Monday 7 July 2008, 6.30pm
In one corner is Basil Tucker - managing director of Cardinal Packaging in Ebbw Vale. His high-tech factory is capable of producing 5 hundred thousand shopping bags a day.
They're high end products for high street names - not the kind you'll pick up in the local supermarket or convenience store. But he's still feeling the effect of a growing backlash against the plastic carrier bag. As orders fall he's had to lay off staff. Workers and business alike - he feels - are victims of the unfair demonisation of the plastic bag.

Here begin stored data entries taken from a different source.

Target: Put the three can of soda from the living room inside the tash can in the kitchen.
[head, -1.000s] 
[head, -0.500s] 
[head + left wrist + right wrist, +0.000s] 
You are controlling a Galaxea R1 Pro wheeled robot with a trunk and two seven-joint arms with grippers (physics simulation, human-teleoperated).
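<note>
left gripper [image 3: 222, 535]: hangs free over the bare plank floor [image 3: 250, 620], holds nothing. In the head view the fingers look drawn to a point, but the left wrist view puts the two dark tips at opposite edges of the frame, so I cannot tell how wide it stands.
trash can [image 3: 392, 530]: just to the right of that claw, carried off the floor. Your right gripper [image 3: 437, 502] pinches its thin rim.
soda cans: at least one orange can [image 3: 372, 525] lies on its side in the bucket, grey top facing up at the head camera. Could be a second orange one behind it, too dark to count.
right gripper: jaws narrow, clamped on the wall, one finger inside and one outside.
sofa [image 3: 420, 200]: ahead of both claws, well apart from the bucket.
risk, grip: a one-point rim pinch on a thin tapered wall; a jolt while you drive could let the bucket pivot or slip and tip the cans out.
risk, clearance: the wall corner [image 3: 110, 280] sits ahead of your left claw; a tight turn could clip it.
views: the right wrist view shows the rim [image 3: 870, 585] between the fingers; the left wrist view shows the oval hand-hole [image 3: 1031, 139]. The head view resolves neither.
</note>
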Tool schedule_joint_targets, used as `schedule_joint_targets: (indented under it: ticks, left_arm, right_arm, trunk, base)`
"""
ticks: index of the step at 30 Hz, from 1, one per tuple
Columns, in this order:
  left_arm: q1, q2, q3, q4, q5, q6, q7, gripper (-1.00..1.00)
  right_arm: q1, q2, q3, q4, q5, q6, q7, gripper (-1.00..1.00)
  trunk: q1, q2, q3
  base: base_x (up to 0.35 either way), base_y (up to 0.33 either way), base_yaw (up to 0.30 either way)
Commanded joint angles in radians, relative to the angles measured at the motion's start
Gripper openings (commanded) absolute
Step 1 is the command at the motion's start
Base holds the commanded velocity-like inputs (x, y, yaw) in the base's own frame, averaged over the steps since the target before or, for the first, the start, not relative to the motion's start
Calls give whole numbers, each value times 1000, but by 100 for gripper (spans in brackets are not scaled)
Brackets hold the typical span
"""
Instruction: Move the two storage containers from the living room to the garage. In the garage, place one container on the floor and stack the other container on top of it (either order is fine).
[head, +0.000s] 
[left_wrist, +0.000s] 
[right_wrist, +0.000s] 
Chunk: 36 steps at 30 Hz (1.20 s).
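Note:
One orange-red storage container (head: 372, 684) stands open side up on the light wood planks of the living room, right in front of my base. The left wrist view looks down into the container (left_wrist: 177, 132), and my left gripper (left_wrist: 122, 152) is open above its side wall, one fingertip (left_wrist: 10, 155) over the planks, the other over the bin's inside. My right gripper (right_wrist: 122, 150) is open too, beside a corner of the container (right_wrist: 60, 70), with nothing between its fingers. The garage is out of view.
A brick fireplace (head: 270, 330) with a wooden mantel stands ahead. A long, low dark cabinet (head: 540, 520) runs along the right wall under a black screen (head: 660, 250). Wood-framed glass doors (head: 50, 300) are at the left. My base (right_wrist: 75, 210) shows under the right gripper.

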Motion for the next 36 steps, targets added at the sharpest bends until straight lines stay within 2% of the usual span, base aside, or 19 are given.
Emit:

"The humble carrier bag is an excellent piece of material. It does a wonderful job. In the hands of the wrong people they can become an environmental nuisance - but so can so many other things. Where people act responsibly they shouldn't be a nuisance it can be a very great aid to modern day living."
In the other corner is Tegryn Jones - chief executive of Keep Wales Tidy. He wants to see a levy imposed on plastic carriers bags, similar to the one brought in by the Republic of Ireland six years ago.
The Irish initiative was designed to tackle the problem of litter and has seen the number of bags issued every year plunge from 328 per person to just 21. Tegryn Jones believes similar action here in Wales would encourage people to find greener alternatives to 600 million plastic bags issued here every year.
"Plastic bags appear to be a plague on our environment. Where ever you go across Wales you see plastic bags. They're on the side of rivers, stuck in trees or just blowing in the wind. They are unnecessary. People don't need to throw plastic bags about the place; there are many viable alternatives."